-- Opening Marker --

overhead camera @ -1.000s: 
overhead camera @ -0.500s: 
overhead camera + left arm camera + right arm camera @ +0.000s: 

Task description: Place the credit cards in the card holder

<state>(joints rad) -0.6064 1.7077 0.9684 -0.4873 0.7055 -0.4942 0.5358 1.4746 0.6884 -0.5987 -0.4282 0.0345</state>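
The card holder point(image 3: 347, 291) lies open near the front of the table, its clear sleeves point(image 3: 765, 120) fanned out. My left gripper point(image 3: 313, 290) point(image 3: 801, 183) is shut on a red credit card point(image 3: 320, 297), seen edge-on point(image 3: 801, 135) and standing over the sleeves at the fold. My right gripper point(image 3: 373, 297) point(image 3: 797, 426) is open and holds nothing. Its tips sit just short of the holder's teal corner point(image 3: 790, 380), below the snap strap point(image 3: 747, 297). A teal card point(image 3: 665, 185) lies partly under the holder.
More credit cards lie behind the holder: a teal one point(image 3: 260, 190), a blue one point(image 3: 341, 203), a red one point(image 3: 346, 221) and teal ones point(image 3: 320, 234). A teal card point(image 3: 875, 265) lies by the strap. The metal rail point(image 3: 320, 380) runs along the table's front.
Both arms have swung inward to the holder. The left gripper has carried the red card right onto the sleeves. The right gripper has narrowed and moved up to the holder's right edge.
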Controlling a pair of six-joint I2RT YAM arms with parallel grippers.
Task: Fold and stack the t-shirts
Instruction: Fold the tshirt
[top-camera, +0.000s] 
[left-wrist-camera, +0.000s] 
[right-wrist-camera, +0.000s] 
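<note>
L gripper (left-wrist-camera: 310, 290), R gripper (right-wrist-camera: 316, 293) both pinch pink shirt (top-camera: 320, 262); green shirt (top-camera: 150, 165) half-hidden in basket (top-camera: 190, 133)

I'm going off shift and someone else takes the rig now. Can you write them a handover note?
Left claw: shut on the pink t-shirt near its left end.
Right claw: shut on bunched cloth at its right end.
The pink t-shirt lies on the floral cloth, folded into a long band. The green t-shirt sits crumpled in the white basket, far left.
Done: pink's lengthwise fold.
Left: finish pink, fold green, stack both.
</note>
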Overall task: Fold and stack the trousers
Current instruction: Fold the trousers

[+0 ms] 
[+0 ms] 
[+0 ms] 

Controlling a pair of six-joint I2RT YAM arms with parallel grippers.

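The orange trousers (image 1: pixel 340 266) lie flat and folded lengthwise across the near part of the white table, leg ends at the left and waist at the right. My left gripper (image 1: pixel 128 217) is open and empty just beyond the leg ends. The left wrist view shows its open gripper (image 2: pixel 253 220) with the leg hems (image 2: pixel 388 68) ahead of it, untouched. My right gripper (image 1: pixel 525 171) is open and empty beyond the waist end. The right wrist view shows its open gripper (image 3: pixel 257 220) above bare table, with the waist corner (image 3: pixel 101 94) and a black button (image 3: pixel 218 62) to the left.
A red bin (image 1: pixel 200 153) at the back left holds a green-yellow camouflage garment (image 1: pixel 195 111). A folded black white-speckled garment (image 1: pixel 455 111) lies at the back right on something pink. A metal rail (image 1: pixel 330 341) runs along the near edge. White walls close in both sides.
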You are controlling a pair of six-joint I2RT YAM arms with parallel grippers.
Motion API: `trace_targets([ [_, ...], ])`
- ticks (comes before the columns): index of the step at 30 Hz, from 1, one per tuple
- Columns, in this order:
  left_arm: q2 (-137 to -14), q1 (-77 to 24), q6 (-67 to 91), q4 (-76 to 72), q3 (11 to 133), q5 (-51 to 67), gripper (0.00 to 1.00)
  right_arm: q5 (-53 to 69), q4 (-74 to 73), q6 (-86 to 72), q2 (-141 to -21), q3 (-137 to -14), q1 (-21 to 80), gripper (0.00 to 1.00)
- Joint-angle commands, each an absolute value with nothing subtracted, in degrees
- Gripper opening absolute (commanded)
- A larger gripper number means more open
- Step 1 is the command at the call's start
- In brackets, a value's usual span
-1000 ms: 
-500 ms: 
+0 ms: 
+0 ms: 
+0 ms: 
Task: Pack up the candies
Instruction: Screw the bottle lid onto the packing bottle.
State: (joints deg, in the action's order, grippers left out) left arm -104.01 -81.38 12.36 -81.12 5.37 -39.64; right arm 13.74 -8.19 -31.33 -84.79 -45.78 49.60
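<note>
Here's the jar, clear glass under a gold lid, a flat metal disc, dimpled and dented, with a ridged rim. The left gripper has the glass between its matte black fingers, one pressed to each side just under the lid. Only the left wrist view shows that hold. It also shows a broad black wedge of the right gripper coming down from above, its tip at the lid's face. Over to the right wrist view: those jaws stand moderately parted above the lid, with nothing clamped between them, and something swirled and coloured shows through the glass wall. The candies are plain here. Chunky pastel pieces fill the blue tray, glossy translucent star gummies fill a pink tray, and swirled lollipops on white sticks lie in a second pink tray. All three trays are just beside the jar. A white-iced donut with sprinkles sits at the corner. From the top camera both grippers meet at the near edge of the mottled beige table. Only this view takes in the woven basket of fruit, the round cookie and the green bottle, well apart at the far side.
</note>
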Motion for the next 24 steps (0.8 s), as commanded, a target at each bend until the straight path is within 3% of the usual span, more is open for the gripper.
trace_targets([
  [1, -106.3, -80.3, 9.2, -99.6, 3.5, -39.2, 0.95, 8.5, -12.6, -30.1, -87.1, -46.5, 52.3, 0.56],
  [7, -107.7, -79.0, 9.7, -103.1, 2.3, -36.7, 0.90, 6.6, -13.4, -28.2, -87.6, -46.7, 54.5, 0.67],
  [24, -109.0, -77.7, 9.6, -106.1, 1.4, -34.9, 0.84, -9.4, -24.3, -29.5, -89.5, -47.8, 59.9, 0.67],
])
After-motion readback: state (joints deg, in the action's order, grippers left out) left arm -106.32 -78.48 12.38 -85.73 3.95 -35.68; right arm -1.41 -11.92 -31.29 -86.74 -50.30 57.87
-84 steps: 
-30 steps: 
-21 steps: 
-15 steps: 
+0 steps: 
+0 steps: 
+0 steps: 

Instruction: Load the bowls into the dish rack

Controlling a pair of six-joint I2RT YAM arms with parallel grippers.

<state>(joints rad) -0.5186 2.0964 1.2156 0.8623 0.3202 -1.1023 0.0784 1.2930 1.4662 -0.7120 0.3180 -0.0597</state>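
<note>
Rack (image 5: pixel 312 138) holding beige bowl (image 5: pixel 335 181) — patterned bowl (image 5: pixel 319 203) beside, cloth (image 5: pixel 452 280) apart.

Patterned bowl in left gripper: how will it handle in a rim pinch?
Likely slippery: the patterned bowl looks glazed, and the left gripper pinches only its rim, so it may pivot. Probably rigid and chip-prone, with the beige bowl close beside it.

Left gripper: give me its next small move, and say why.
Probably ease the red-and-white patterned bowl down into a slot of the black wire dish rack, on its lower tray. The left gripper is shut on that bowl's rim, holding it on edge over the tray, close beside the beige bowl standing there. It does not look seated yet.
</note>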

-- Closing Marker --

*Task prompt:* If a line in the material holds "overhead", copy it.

*Result below:*
overhead camera @ -1.000s: 
overhead camera @ -0.500s: 
overhead camera + left arm camera + right arm camera @ +0.000s: 

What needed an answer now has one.